• **Brief**
Return each line below holding the string "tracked".

• **Exercise materials**
==================================================
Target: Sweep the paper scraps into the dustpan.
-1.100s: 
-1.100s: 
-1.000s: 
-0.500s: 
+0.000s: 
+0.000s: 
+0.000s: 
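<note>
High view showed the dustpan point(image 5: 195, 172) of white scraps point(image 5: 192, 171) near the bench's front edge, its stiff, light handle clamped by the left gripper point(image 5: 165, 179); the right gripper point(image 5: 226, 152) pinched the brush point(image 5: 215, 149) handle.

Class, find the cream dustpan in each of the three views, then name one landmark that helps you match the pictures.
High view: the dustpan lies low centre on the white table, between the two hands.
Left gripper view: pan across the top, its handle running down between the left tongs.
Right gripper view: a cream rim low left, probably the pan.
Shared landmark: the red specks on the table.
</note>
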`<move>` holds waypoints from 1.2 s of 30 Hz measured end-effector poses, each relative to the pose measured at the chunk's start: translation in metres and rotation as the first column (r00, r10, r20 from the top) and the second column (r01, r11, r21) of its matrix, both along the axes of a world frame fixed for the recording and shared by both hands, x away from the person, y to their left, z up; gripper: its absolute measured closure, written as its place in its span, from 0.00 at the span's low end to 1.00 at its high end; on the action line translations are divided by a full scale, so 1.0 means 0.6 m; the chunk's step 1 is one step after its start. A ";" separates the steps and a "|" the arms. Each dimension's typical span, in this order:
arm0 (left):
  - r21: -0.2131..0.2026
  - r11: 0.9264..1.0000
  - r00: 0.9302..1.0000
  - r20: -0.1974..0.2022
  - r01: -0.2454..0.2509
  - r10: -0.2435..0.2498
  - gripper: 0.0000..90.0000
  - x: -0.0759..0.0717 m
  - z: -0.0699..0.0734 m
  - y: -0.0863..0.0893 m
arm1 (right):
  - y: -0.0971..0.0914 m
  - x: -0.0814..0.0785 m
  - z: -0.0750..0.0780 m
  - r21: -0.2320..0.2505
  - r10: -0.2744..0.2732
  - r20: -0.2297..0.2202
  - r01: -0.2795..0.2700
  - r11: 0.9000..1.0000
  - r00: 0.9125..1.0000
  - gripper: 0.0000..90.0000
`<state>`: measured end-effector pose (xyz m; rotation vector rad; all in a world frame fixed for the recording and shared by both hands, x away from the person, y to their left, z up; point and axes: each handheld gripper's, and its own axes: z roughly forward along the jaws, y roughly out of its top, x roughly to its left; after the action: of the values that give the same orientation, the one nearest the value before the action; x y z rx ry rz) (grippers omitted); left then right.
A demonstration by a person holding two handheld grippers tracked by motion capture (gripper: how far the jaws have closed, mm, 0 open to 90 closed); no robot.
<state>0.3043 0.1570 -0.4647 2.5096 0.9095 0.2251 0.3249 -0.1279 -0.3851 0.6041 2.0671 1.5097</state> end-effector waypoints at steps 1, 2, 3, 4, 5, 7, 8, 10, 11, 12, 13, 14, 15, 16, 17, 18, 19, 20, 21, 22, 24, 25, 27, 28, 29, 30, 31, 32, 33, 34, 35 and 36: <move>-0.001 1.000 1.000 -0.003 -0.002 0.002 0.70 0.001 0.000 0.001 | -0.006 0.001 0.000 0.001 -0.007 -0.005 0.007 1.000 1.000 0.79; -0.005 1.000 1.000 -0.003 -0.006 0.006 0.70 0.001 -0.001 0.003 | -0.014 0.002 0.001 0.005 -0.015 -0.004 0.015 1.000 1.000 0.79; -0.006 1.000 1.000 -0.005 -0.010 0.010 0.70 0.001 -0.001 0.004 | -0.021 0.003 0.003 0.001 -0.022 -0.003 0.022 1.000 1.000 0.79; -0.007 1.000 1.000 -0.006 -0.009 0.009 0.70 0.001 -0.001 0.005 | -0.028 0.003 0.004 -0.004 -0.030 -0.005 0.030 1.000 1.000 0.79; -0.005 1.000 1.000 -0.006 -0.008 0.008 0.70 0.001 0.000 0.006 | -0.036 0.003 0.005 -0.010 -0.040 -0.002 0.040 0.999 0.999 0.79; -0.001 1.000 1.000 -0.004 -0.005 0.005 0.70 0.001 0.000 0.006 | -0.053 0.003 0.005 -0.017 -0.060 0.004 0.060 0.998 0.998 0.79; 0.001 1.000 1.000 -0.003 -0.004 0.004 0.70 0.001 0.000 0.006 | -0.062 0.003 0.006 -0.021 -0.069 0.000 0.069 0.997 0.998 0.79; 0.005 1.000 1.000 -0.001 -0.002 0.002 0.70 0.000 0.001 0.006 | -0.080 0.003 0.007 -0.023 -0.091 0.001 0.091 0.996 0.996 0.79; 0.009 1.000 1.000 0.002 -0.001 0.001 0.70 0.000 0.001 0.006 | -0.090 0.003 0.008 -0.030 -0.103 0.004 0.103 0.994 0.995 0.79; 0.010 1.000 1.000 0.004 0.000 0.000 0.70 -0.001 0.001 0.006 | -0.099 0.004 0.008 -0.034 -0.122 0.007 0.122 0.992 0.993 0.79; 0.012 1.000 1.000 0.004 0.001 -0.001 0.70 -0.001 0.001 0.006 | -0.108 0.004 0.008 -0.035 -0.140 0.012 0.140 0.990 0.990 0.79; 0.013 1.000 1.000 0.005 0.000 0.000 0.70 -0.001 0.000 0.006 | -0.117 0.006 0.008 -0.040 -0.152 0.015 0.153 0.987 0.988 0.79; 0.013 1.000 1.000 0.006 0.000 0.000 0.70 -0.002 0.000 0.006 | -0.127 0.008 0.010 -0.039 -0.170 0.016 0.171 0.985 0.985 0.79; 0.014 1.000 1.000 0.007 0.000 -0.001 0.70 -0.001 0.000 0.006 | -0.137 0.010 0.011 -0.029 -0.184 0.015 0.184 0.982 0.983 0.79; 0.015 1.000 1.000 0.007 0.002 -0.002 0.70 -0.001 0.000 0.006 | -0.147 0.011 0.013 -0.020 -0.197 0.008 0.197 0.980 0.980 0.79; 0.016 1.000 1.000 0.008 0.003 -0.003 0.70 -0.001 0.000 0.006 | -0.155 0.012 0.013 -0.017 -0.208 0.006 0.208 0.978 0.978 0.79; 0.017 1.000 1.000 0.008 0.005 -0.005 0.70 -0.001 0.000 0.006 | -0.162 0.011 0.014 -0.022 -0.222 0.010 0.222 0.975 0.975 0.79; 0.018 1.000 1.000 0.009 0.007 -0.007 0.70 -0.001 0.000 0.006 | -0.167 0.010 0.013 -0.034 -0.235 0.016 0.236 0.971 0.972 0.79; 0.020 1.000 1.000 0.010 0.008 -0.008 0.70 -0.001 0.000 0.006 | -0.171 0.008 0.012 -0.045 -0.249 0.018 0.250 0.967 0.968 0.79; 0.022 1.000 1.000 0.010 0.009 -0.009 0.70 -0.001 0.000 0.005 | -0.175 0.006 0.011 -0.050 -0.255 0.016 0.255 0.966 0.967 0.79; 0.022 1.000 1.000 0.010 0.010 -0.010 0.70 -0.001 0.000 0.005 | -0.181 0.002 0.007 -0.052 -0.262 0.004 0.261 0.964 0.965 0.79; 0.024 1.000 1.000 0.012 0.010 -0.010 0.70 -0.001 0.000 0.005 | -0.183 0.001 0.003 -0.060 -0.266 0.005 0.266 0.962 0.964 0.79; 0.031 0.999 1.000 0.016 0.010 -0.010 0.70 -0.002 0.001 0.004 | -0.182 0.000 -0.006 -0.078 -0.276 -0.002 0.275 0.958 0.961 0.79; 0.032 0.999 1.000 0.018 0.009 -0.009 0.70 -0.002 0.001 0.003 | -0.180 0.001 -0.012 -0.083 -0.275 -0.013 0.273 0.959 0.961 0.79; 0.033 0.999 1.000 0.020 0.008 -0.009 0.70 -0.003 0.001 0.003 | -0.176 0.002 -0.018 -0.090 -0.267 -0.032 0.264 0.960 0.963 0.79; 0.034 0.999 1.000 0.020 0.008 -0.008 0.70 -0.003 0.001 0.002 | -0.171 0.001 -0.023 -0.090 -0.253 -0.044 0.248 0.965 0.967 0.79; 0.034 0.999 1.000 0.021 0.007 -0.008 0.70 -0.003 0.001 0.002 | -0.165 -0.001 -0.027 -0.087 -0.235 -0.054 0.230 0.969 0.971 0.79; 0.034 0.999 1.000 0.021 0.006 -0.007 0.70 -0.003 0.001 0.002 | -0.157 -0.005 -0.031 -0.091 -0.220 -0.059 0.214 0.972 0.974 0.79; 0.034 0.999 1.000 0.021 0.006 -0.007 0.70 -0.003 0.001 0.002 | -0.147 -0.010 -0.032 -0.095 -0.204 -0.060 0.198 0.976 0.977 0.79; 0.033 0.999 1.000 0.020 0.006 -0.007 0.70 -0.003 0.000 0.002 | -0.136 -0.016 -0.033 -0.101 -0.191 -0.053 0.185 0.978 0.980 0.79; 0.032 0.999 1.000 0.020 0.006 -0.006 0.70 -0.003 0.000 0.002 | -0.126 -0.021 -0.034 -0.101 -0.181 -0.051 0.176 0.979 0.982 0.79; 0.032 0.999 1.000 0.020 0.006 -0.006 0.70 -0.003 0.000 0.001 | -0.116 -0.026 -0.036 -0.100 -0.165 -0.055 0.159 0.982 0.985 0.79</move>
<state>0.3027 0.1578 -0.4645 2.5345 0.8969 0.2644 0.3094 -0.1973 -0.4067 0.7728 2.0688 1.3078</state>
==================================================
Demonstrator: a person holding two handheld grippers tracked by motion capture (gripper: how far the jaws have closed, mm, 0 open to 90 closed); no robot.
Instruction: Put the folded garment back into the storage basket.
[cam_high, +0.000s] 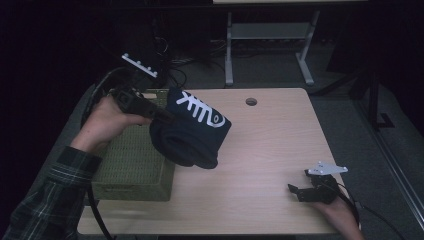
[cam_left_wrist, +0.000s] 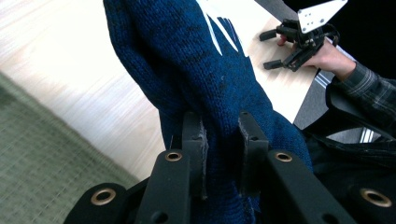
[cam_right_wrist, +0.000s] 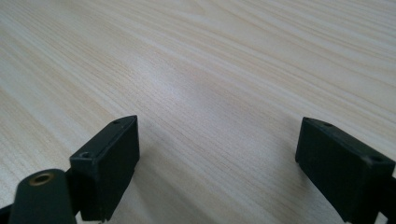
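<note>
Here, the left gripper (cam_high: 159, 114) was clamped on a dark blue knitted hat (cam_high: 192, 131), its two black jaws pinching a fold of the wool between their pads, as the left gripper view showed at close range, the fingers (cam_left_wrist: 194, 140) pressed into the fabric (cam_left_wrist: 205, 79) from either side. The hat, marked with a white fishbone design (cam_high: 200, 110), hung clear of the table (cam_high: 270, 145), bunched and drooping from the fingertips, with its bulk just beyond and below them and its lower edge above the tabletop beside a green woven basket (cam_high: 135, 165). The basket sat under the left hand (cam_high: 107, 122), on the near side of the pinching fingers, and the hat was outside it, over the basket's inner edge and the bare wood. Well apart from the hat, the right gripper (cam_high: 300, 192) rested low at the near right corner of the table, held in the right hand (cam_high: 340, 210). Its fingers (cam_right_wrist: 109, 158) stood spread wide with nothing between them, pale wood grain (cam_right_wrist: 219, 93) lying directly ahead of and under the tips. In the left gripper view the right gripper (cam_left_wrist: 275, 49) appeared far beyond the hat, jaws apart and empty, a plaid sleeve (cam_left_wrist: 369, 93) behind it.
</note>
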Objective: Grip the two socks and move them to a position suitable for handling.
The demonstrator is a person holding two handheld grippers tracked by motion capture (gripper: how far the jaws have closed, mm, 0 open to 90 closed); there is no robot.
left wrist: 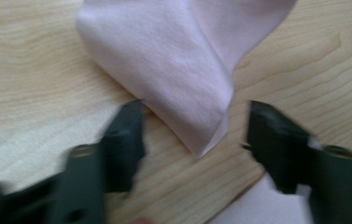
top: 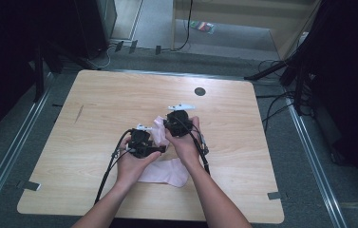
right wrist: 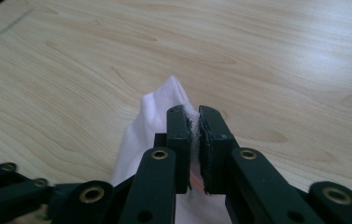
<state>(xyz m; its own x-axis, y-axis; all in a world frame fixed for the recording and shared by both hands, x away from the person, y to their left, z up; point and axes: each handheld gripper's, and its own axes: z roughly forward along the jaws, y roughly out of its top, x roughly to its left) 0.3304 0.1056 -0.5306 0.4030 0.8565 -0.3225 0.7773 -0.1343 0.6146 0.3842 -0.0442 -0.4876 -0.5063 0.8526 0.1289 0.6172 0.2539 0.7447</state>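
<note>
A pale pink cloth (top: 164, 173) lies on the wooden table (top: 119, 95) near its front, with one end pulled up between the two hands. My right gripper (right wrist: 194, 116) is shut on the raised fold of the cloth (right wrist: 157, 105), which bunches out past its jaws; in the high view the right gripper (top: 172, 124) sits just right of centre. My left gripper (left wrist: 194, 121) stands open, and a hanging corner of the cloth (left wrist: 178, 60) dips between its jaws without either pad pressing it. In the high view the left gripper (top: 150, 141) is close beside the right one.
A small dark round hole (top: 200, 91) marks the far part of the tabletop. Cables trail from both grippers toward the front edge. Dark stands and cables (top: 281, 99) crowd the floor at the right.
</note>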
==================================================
• **Answer for this exercise**
A demonstration by a person holding two handheld grippers tracked by motion capture (gripper: how far the jaws have closed, mm, 0 open to 90 closed); no robot.
Demonstrator: a person holding two handheld grippers tracked by motion capture (gripper: how far the jaws have closed, mm, 0 open to 90 closed); no robot.
The demonstrator is a person holding two handheld grippers tracked by motion capture (gripper: how far the jaws have closed, mm, 0 open to 90 closed); there is no robot.

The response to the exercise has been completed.